Let $$G \sim \text{Bernoulli}(p_1)$$, $$F \sim \text{Bernoulli}(p_2)$$ and let $$S$$ be the Brier score.

\begin{align*} S(F, G) &= \mathbb{E}_G[S(F, Y)]\\ &= \sum_{x}p_G(x)\left(p_F(x) - y(x)\right)^2\\ &= p_1(p_2 - y(0))^2 + (1 - p_1)((1 - p_2) - y(1))^2 \end{align*}

\begin{align*} S(G, G) &= p_1(p_1 - y(0))^2 + (1 - p_1)((1 - p_1) - y(1))^2 \end{align*}

If $$p_1 = 1$$, then $$S(G, G) = (1 - y(0))^2 \leq (p_2 - y(0))^2 = S(F, G)$$. Only if $$p_2 = 1$$, it can be strictly proper and then $$F = G$$. Hence, it is a proper scoring rule.

Update:

I just set $$y(0) = 1$$ and $$y(1) = 0$$ to see what happens ("ground truth").

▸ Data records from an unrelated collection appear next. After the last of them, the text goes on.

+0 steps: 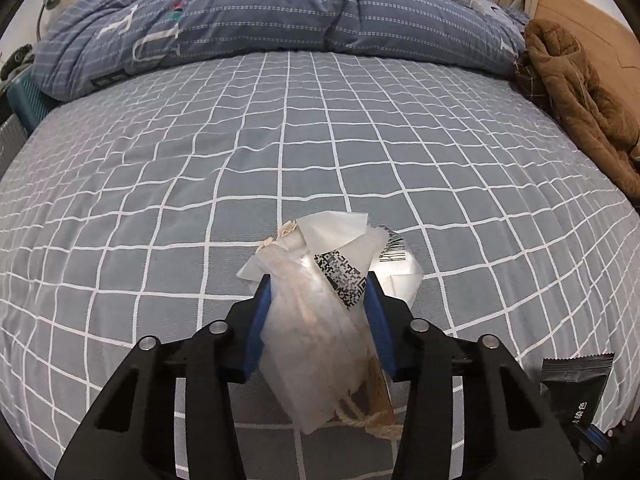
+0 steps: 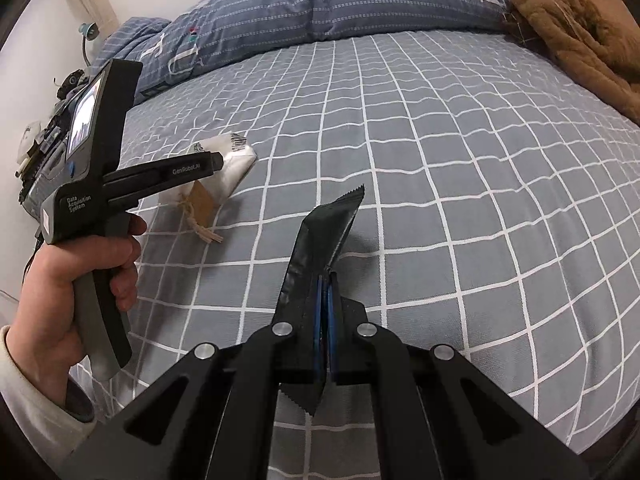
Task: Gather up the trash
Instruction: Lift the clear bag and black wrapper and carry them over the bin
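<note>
Left gripper (image 1: pixel 318 292): blue pads closed part-way onto a translucent paper packet (image 1: pixel 316 320) bearing a printed code label, a brown tag and twine at its near end; the packet lies low on the checked bedsheet (image 1: pixel 360 140), near its front edge. Right gripper (image 2: pixel 325 296): jaws fully closed on a black foil wrapper (image 2: pixel 320 240), held clear above the sheet. Risks: the packet is soft and loosely filled, so it may crumple and slide out on lifting; the dangling twine could snag the sheet; the thin wrapper, pinched along one edge, could slip free. Pose: both grippers pitched steeply downward toward the bed, side by side; a person's hand (image 2: pixel 80 276) wraps the left handle, cream sleeve at the wrist.
</note>
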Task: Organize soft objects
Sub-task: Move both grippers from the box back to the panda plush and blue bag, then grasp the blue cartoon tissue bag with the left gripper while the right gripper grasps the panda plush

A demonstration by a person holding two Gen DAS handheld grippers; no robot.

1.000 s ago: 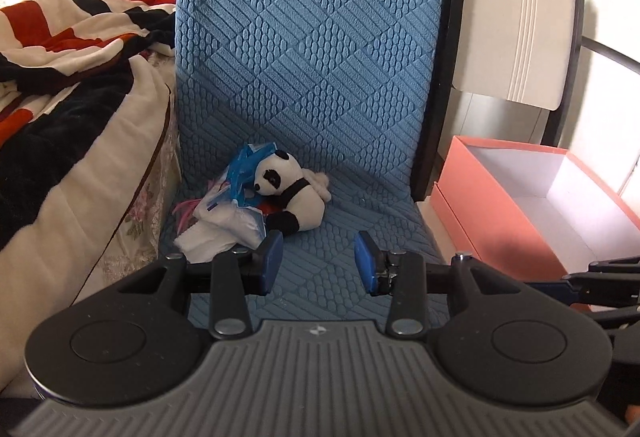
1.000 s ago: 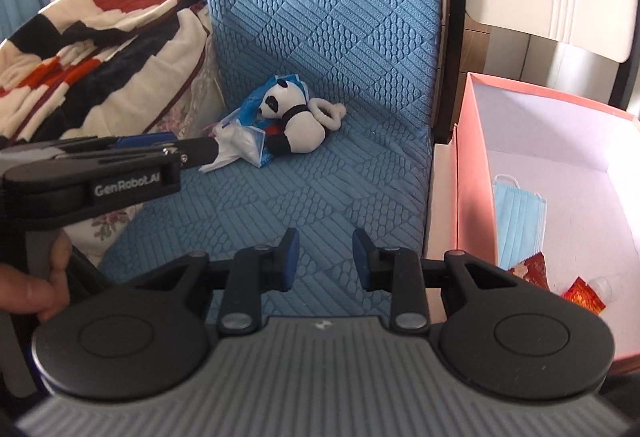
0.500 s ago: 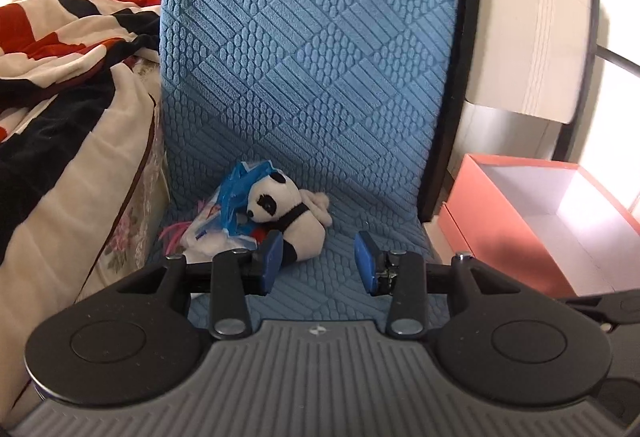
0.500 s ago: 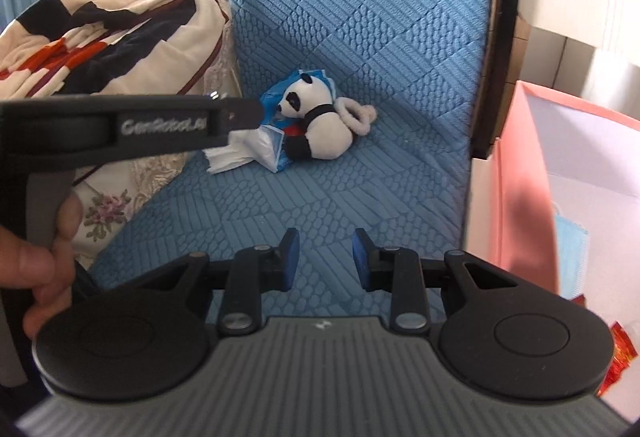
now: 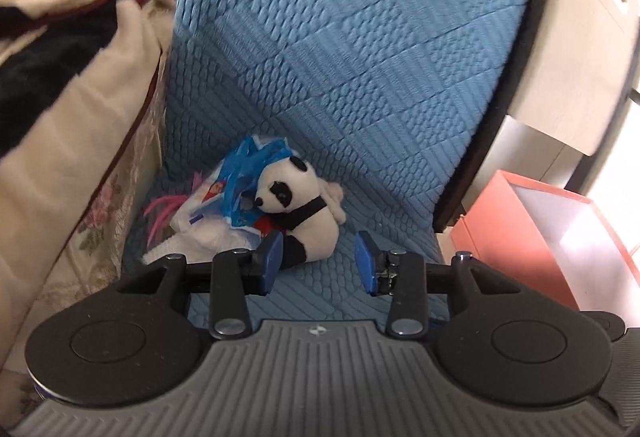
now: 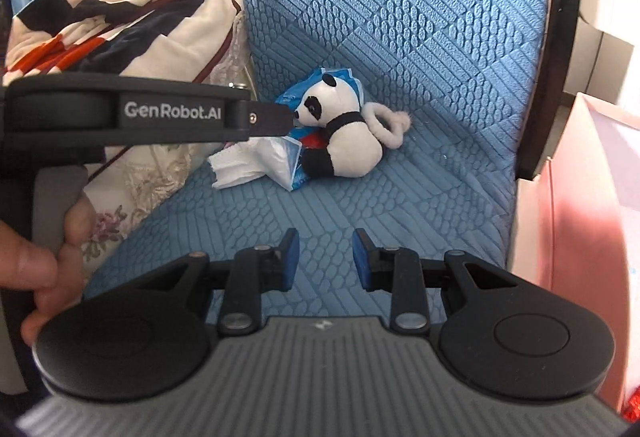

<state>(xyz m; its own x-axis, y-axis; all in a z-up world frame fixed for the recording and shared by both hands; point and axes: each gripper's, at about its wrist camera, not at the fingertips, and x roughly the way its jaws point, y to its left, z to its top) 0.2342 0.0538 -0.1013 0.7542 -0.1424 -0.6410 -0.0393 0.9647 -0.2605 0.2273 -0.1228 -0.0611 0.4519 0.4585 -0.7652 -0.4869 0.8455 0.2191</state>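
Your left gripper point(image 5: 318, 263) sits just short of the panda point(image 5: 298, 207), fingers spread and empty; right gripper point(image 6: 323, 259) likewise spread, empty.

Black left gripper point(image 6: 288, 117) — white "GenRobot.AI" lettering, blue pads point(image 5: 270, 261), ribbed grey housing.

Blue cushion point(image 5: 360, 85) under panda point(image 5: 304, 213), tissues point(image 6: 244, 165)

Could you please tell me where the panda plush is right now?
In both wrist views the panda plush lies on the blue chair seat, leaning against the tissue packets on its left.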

$$S(G, G) = p_1(p_1 - 1)^2 + (1 - p_1)^2 \leq p_1(p_2 - 1)^2 + (1 - p_1)(1 - p_2) = S(F, G)$$

When $$p_1 = 0.3$$, then the left side is $$0.637$$. The right side is $$1 - 1.3 p_2 + 0.3 p_2^2$$. If I set $$p_2 = 0.9$$, then the inequality does not hold anymore because the right side is $$0.073$$. Not sure what I am missing...

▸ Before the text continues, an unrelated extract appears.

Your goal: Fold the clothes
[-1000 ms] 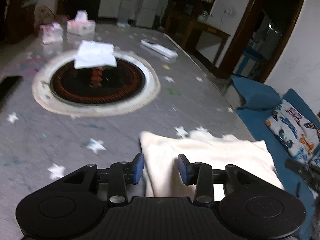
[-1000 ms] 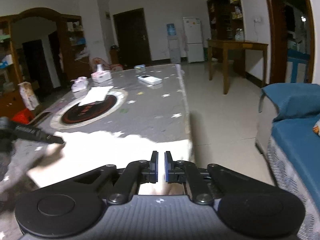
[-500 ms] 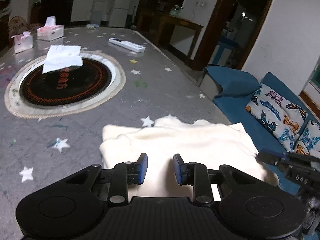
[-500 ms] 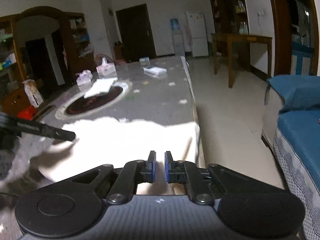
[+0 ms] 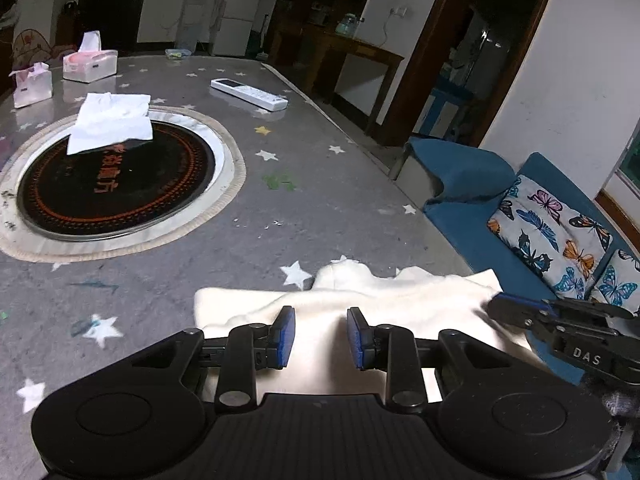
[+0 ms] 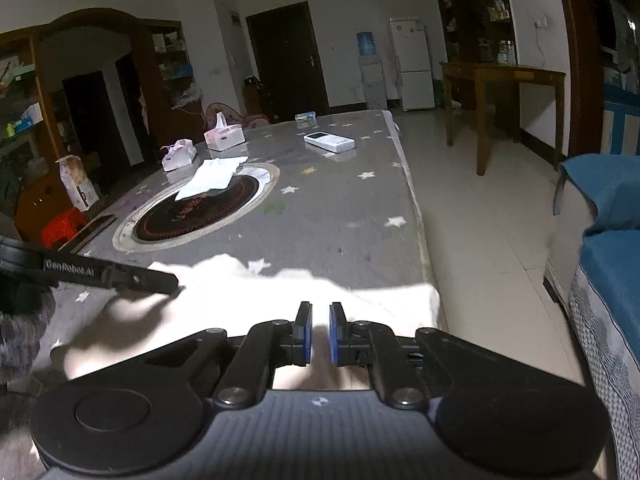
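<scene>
A cream-white garment (image 5: 384, 300) lies folded flat at the near right corner of the grey star-patterned table (image 5: 312, 208). It also shows in the right wrist view (image 6: 280, 300). My left gripper (image 5: 321, 338) is open and empty, just above the garment's near edge. My right gripper (image 6: 320, 334) is slightly open with a narrow gap, holding nothing, over the garment's right part by the table edge. The right gripper shows in the left wrist view (image 5: 520, 310) at the garment's right corner. The left gripper shows in the right wrist view (image 6: 160, 280) at its left edge.
A round black hotplate (image 5: 116, 184) with a white tissue (image 5: 110, 122) on it sits mid-table. A white remote (image 5: 248, 94) and two pink tissue packs (image 5: 90, 64) lie further back. A blue sofa (image 5: 480, 200) with butterfly cushions stands right of the table.
My right gripper has opened from nearly shut to a narrow gap. My left gripper has stayed open and shifted right over the garment. The garment has settled flat.
</scene>
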`<state>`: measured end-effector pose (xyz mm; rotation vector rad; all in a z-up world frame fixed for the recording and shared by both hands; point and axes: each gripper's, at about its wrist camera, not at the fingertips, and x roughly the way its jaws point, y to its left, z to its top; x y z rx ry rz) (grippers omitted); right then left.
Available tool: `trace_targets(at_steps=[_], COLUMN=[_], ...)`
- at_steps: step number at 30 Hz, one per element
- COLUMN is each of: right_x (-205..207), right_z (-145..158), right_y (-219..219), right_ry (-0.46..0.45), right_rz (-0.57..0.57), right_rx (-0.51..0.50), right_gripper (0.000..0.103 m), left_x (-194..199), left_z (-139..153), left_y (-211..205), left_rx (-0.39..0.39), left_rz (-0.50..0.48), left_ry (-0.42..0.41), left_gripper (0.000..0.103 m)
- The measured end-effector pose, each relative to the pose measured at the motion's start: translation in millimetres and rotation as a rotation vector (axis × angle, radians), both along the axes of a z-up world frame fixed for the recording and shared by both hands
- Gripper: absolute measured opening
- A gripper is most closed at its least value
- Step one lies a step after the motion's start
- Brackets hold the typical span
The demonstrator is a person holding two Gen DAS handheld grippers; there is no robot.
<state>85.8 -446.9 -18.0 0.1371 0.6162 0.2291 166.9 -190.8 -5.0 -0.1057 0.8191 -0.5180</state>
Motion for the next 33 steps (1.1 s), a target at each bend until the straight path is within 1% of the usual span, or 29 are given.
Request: trace_targets(at_steps=[2,4,7,8,11,12,14,15,16,17,18,19,20,22,23,27,29,30,31,33], right_x=[10,20,20,18,10,7,0,-4,-8,-12,-16,-20,-24,-32,-37,-55,-65,-69,-73,-82], right_z=[-4,-14,-16,-15,-7,-5,-1,1,3,4,5,6,7,8,8,12,13,14,15,16], right_y=[3,6,5,5,8,10,12,14,16,18,19,21,22,26,29,38,43,45,47,50], right_ry=[0.015,0.049,0.048,0.043,0.019,0.014,0.005,0.001,-0.002,-0.004,-0.006,-0.005,-0.004,-0.003,-0.004,-0.012,-0.015,-0.017,-0.019,-0.024], right_rz=[0.004,-0.007,-0.011,-0.012,-0.011,-0.010,-0.008,-0.007,-0.004,-0.001,0.002,0.005,0.009,0.016,0.020,0.037,0.046,0.050,0.053,0.057], right_rx=[-0.002,-0.021,-0.015,-0.018,-0.029,-0.029,-0.030,-0.030,-0.034,-0.037,-0.039,-0.037,-0.035,-0.038,-0.041,-0.055,-0.059,-0.061,-0.063,-0.067], right_gripper=[0.007,0.007,0.007,0.008,0.018,0.023,0.028,0.034,0.037,0.038,0.041,0.045,0.047,0.055,0.057,0.074,0.076,0.079,0.083,0.084], left_x=[5,7,7,7,1,-1,-8,-12,-16,-20,-25,-29,-34,-44,-49,-70,-81,-86,-90,-99], left_z=[-5,-6,-4,-4,0,2,5,7,9,11,12,14,15,15,15,14,15,16,17,19], left_y=[-3,-3,-2,-3,-3,-3,-3,-3,-2,-1,0,1,2,4,5,10,13,15,16,19], left_rx=[0.002,-0.003,-0.004,-0.001,0.009,0.014,0.022,0.027,0.031,0.033,0.034,0.037,0.040,0.045,0.050,0.060,0.062,0.063,0.065,0.067], left_rz=[0.006,0.011,0.019,0.021,0.024,0.026,0.027,0.027,0.027,0.027,0.028,0.028,0.029,0.030,0.031,0.040,0.048,0.052,0.057,0.064], left_ry=[0.008,0.007,0.012,0.010,0.002,-0.001,-0.008,-0.013,-0.018,-0.022,-0.025,-0.026,-0.026,-0.025,-0.021,-0.012,-0.018,-0.021,-0.025,-0.032], left_gripper=[0.030,0.030,0.030,0.032,0.034,0.037,0.041,0.044,0.045,0.047,0.050,0.051,0.053,0.056,0.057,0.062,0.066,0.068,0.069,0.071])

I know now, why I had the wrong results, I used an incorrect definition of the Brier score and did not know what to do with $$Y$$. $$y$$ is here the index i.e. $$Y = y$$.

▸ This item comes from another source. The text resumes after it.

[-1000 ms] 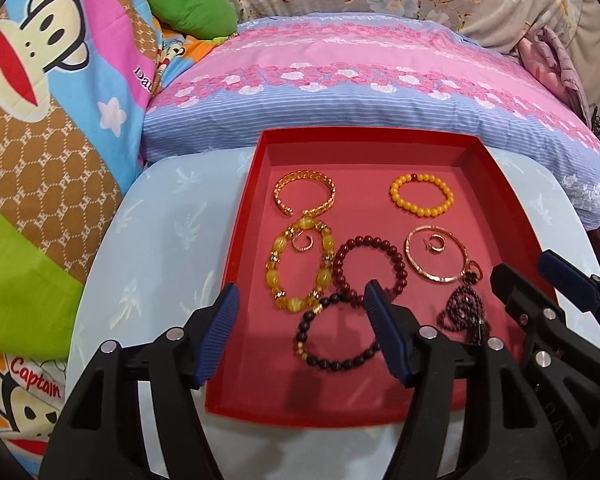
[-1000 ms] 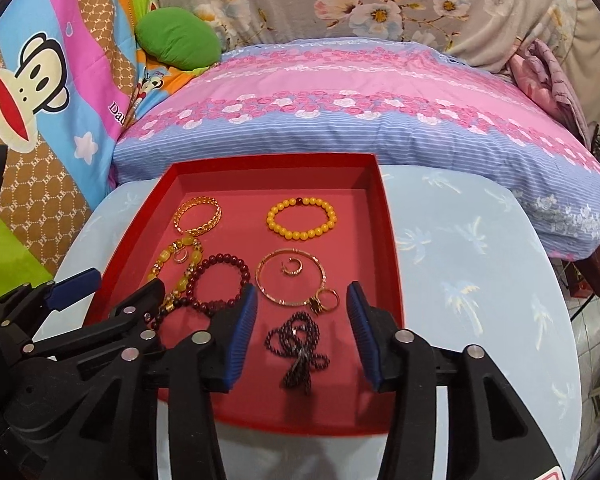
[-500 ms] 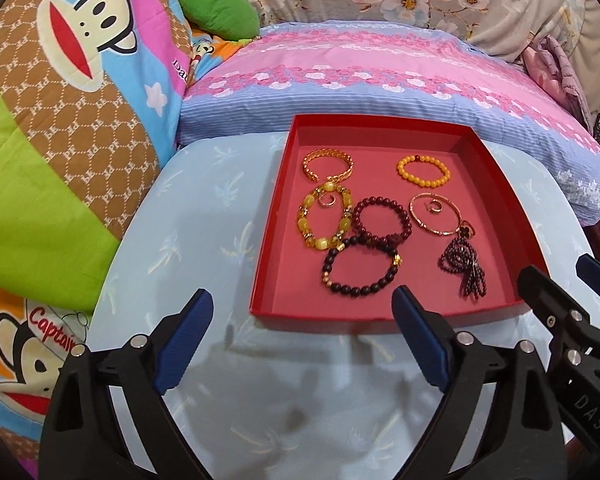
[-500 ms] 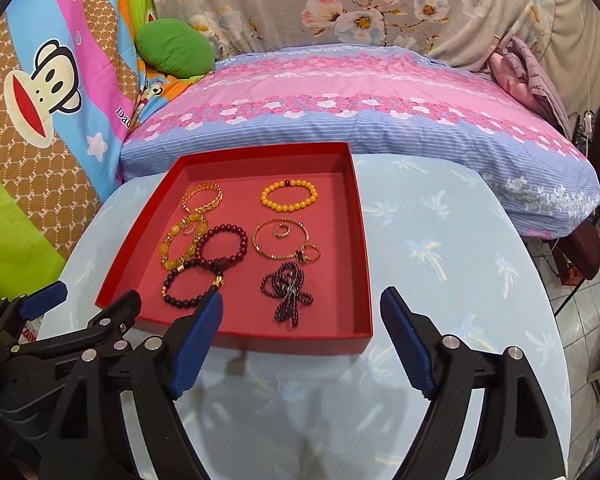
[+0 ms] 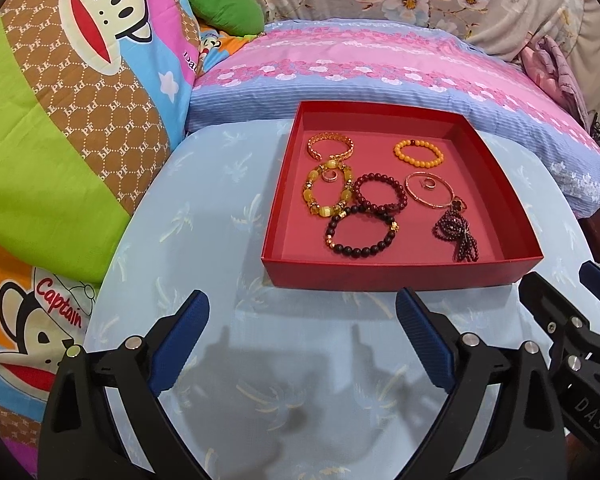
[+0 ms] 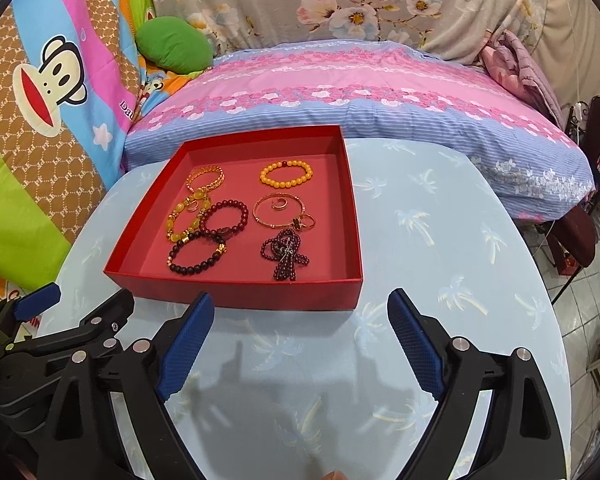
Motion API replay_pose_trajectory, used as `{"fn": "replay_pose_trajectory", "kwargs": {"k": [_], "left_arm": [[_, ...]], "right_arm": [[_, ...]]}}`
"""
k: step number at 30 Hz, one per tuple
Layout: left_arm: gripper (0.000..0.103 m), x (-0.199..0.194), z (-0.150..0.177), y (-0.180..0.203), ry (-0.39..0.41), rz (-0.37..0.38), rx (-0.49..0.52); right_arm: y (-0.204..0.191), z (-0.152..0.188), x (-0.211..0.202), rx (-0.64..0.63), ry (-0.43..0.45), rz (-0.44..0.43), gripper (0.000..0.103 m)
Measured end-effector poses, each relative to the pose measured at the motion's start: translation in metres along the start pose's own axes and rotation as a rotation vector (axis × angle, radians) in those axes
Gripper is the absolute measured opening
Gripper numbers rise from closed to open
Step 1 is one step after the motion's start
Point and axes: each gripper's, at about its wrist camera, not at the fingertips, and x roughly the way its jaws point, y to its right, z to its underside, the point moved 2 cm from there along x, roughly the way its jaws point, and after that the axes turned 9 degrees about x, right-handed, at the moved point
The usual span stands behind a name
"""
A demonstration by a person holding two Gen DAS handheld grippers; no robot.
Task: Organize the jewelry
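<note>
A red tray (image 5: 396, 274) (image 6: 236, 292) sits on the light blue table and holds several pieces: a gold cuff (image 5: 331, 145), an orange bead bracelet (image 5: 418, 153) (image 6: 286, 173), a yellow bead bracelet (image 5: 327, 195), a dark red bead bracelet (image 5: 380, 196), a black bead bracelet (image 5: 360, 232) (image 6: 197, 254), a thin gold bangle (image 5: 430, 196) and a dark bead necklace (image 5: 458, 236) (image 6: 285, 254). My left gripper (image 5: 302, 340) is open and empty, short of the tray's near wall. My right gripper (image 6: 300, 336) is open and empty, also short of the tray.
The round table (image 5: 204, 216) (image 6: 440, 240) has a light blue palm-print cloth. A pink and blue pillow (image 5: 360, 64) lies behind the tray. A cartoon monkey blanket (image 5: 60, 100) rises at the left. A tiled floor (image 6: 588, 320) drops off at the right.
Both grippers have pulled back from over the tray to the near side of the table and opened wider. The jewelry has not moved.
</note>
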Motion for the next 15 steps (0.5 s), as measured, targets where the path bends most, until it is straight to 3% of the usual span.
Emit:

Let $$S(G, y) = \sum_{i=1}^n (\delta_{iy} - p_G(i))^2$$ be the Brier score where $$\delta _{{ij}}={\begin{cases}0&{\text{if }}i\neq j,\\1&{\text{if }}i=j.\end{cases}}$$. I assume again that $$G$$ and $$F$$ are both Bernoulli distributed. Then

\begin{align*} S(G, G) &= \mathbb{E}_G[S(G, Y)]\\ &= \sum_{x} p_G(x)\left(\sum_{i=1}^n (\delta_{ix} - p_G(i))^2\right)\\ &= p_1((\delta_{11} - p_1)^2 + (\delta_{21} - (1 - p_1))^2) + (1 - p_1)((\delta_{12} - p_1)^2 + (\delta_{22} - (1 - p_1))^2)\\ &= p_1((1 - p_1)^2 + (-(1 - p_1))^2) + (1 - p_1)((-p_1)^2 + (1 - (1 - p_1))^2)\\ &= 2p_1 - 2p_1^2 \end{align*}

\begin{align*} S(F, G) &= \mathbb{E}_G[S(F, Y)]\\ &= \sum_{x} p_G(x)\left(\sum_{i=1}^n (\delta_{ix} - p_F(i))^2\right)\\ &= p_1((1 - p_2)^2 + (-(1 - p_2))^2) + (1 - p_1)((-p_2)^2 + (1 - (1 - p_2))^2)\\ &= 2 p_2^2 - 4 p_1 p_2 + 2 p_1 \end{align*}

Then the inequality is

\begin{align*} S(G, G) = 2p_1 - 2p_1^2 &\leq 2 p_2^2 - 4 p_1 p_2 + 2 p_1 = S(F, G)\\ \iff (p_1 - p_2)^2 &\geq 0 \end{align*}

The only way to achieve equality is $$p_1 = p_2$$. Hence, Brier score is a strictly proper scoring rule. One could generalize the results, but for me the Bernoulli case is good enough.